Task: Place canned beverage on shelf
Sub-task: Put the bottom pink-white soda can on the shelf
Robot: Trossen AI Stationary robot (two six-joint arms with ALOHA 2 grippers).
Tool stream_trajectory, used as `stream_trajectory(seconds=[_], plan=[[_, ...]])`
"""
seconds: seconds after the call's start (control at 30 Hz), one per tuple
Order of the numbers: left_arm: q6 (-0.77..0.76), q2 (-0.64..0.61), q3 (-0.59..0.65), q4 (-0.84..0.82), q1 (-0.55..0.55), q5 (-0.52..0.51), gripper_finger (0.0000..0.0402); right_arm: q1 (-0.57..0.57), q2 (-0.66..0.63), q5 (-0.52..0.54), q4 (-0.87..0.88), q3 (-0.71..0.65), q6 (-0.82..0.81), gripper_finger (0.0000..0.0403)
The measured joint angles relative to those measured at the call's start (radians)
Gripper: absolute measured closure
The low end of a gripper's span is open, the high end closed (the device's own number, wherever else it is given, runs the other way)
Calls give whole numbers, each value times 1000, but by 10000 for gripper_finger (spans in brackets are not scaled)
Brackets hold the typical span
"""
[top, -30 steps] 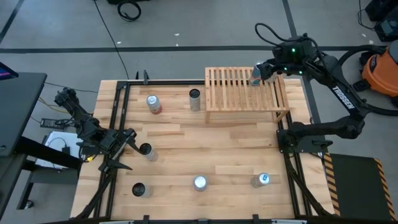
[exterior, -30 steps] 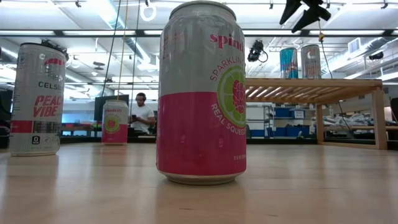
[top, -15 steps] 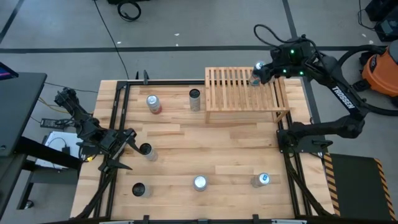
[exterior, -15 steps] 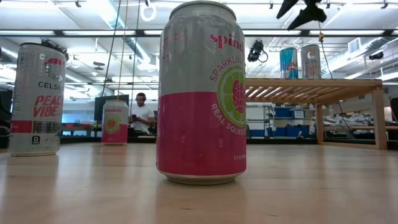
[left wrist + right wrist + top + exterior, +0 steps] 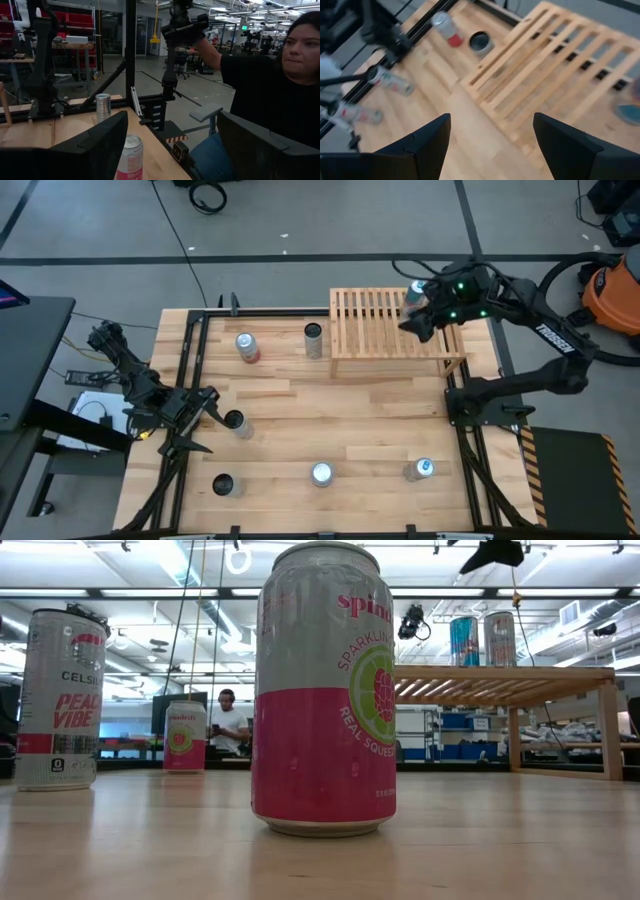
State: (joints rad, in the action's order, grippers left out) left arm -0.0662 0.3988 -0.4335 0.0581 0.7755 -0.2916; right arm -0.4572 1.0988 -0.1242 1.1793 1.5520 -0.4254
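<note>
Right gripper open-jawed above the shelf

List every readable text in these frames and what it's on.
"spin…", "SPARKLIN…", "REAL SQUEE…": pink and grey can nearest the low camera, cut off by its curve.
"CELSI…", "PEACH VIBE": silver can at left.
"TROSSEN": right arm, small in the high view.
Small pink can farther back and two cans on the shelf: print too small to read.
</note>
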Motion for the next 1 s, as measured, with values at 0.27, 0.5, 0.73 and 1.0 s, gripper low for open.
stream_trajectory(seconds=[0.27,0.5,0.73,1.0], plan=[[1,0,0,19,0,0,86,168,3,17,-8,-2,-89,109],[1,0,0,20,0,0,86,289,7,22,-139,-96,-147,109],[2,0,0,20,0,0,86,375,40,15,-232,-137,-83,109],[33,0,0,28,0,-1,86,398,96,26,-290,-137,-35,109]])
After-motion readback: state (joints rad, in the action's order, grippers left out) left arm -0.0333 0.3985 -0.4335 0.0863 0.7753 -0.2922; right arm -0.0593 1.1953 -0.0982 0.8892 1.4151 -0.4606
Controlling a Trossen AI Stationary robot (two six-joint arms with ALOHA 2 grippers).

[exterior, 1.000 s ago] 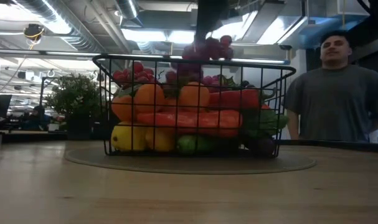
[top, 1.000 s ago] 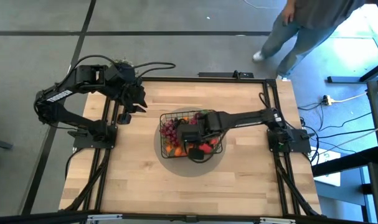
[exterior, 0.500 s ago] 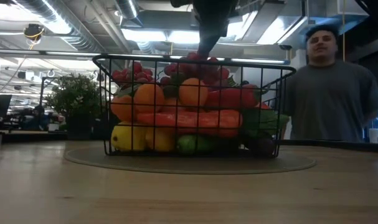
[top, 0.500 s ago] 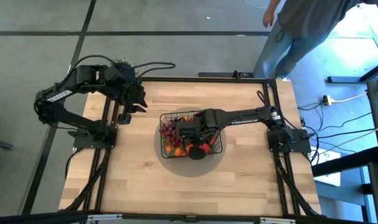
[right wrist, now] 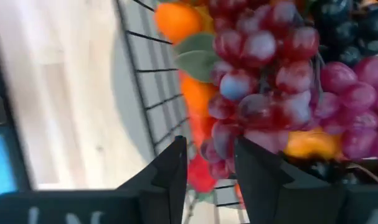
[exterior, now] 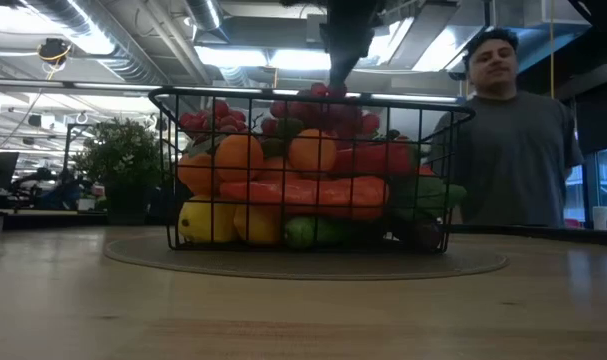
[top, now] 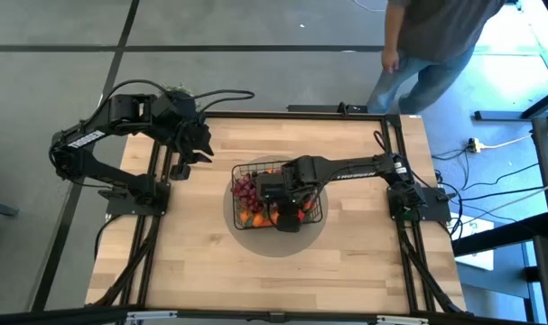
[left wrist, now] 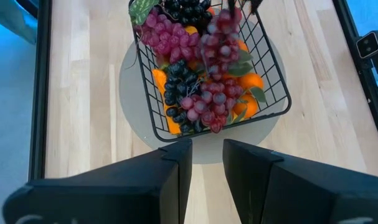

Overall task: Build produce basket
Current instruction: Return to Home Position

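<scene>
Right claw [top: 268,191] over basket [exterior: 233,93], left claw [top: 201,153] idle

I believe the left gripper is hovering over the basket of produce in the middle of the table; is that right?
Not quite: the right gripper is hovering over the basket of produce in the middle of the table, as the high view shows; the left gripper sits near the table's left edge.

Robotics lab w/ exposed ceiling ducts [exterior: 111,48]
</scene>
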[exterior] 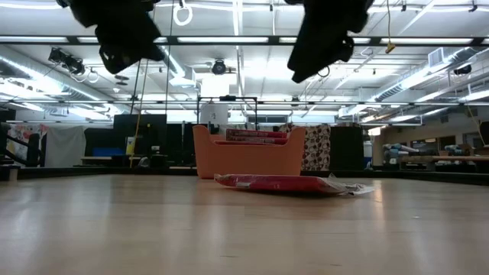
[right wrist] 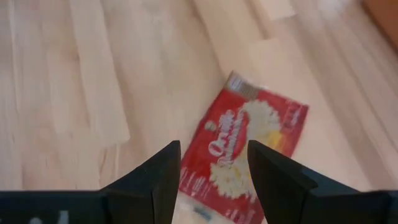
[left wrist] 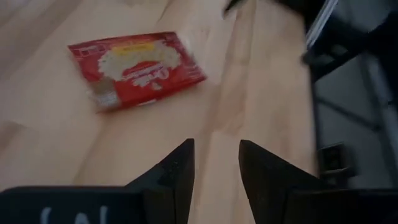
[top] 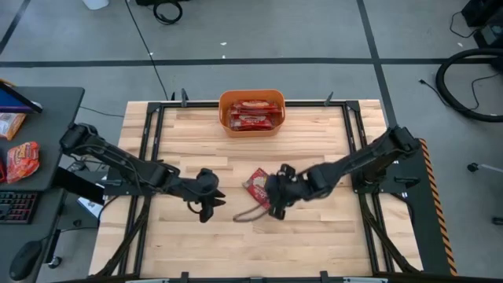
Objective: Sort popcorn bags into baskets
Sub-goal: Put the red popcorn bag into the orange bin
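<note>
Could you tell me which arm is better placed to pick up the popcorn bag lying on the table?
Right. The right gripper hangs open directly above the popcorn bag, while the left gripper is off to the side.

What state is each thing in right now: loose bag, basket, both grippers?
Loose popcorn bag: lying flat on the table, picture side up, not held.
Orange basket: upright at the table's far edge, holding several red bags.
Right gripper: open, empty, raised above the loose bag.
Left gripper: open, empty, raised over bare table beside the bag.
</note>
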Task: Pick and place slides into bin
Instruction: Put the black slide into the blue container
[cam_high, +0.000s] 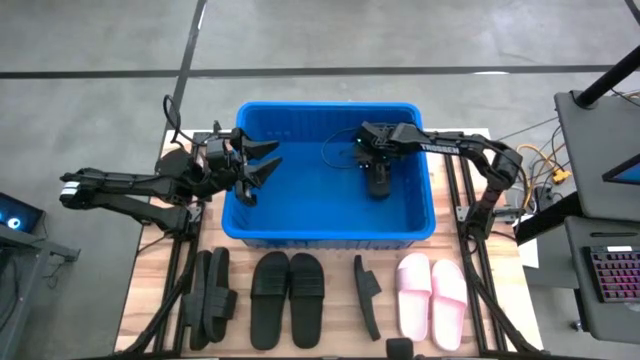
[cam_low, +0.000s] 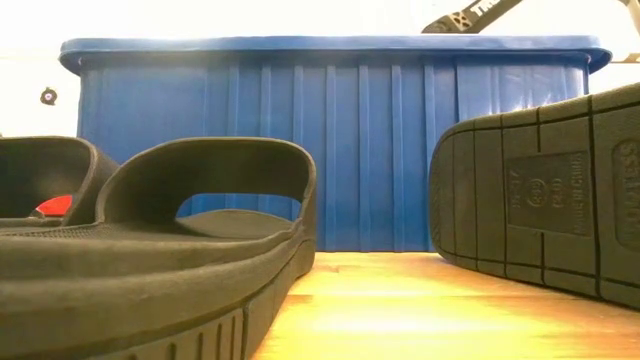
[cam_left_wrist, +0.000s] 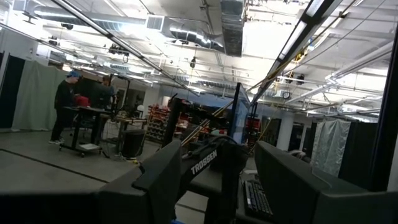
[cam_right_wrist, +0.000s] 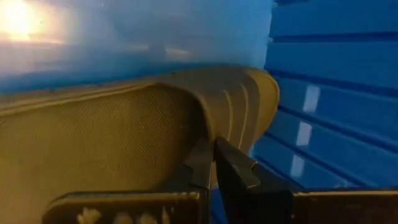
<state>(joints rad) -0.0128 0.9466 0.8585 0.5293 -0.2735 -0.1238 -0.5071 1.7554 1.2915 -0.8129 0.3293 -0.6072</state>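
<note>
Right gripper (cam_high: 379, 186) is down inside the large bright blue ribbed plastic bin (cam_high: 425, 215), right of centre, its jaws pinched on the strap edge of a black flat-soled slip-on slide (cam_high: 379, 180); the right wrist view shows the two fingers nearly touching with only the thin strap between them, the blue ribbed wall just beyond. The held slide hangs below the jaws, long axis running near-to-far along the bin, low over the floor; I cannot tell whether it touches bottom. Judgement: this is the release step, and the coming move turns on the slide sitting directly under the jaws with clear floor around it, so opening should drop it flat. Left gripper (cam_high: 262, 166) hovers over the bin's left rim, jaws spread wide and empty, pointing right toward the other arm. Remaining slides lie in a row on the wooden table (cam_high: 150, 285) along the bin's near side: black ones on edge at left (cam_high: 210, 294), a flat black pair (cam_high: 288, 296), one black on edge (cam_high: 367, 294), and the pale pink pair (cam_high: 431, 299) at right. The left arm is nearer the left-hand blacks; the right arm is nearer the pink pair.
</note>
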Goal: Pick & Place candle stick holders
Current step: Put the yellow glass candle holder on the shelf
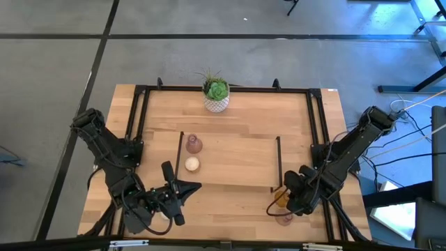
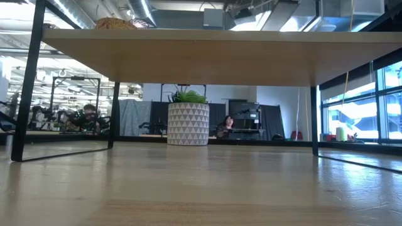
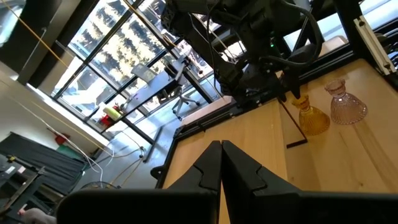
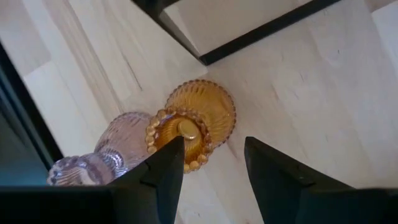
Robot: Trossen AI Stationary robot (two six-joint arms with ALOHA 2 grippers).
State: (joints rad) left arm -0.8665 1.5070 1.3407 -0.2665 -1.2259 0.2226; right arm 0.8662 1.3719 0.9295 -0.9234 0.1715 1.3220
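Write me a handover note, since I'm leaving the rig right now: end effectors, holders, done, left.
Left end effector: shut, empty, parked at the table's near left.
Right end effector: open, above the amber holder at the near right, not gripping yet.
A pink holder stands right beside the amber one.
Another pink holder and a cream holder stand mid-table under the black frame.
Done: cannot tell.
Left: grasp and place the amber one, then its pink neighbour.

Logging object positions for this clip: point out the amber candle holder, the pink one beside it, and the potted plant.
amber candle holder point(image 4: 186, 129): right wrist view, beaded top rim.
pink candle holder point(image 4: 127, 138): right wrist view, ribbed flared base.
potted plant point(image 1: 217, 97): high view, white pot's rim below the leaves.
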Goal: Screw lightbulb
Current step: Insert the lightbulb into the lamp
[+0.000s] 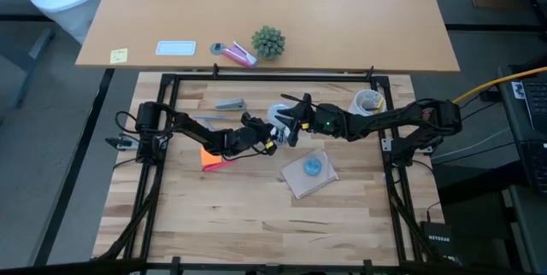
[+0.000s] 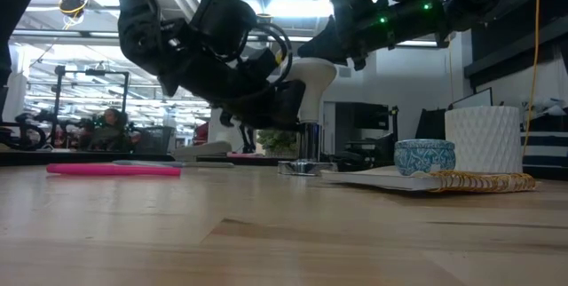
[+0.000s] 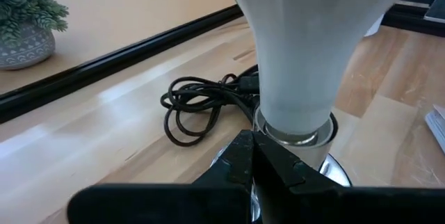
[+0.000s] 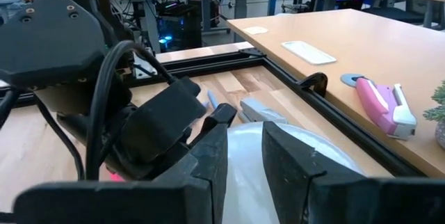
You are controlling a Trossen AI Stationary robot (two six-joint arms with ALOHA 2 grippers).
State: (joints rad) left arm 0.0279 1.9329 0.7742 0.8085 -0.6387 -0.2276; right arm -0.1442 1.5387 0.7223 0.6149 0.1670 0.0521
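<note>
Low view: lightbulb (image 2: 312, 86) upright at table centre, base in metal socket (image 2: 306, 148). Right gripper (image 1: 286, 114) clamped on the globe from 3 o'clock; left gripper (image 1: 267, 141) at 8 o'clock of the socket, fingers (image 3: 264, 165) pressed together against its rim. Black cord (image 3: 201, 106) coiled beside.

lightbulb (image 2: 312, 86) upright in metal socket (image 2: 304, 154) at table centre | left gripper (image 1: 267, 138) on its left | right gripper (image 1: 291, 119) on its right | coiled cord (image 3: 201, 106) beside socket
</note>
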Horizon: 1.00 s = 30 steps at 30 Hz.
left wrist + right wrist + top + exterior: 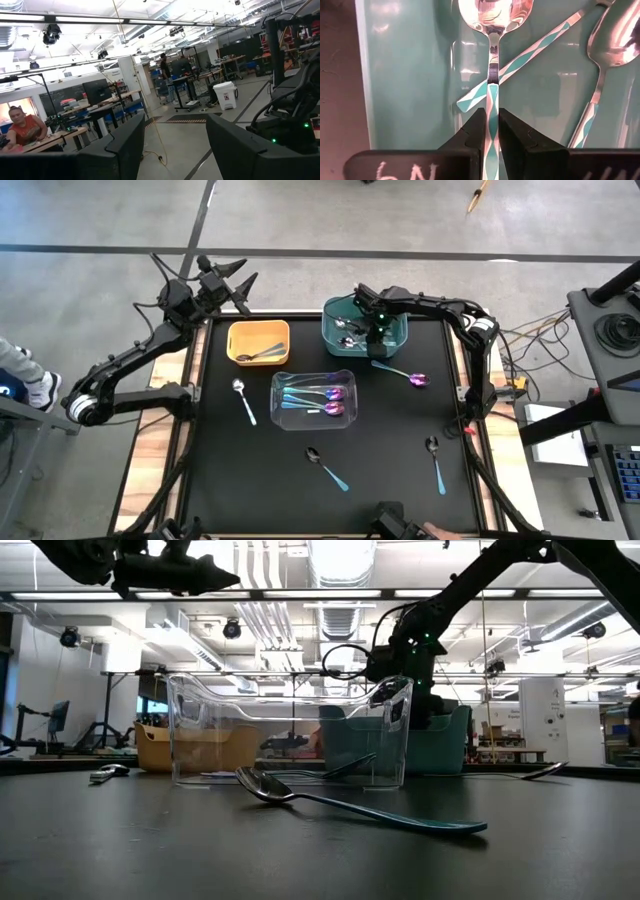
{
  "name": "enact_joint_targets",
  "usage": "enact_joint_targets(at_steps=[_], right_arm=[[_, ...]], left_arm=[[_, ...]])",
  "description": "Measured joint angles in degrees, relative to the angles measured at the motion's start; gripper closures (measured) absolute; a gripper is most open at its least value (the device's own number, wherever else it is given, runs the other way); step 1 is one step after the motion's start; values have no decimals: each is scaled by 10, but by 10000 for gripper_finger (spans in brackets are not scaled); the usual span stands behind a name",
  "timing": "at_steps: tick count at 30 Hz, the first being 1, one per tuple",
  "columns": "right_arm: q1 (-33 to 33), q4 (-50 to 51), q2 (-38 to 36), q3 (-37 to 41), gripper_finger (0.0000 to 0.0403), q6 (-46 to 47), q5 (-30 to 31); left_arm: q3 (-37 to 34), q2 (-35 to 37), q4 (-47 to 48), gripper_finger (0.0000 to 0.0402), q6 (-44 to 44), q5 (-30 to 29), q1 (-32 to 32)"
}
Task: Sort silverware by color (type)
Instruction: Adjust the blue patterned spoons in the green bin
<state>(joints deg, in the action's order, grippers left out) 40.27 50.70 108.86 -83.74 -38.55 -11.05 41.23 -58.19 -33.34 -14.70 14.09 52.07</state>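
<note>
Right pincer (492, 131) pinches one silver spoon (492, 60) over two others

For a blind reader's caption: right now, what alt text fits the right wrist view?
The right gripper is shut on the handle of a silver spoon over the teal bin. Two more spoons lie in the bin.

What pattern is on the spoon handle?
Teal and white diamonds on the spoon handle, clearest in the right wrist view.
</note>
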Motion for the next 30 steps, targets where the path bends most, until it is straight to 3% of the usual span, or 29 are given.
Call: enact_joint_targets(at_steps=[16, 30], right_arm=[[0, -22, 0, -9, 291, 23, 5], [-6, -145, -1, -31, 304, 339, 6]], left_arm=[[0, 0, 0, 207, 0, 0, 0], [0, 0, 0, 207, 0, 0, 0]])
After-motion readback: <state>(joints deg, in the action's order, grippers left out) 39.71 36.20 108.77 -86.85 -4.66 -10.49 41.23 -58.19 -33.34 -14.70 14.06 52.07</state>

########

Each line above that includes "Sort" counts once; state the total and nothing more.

▶ Result for this exercise
2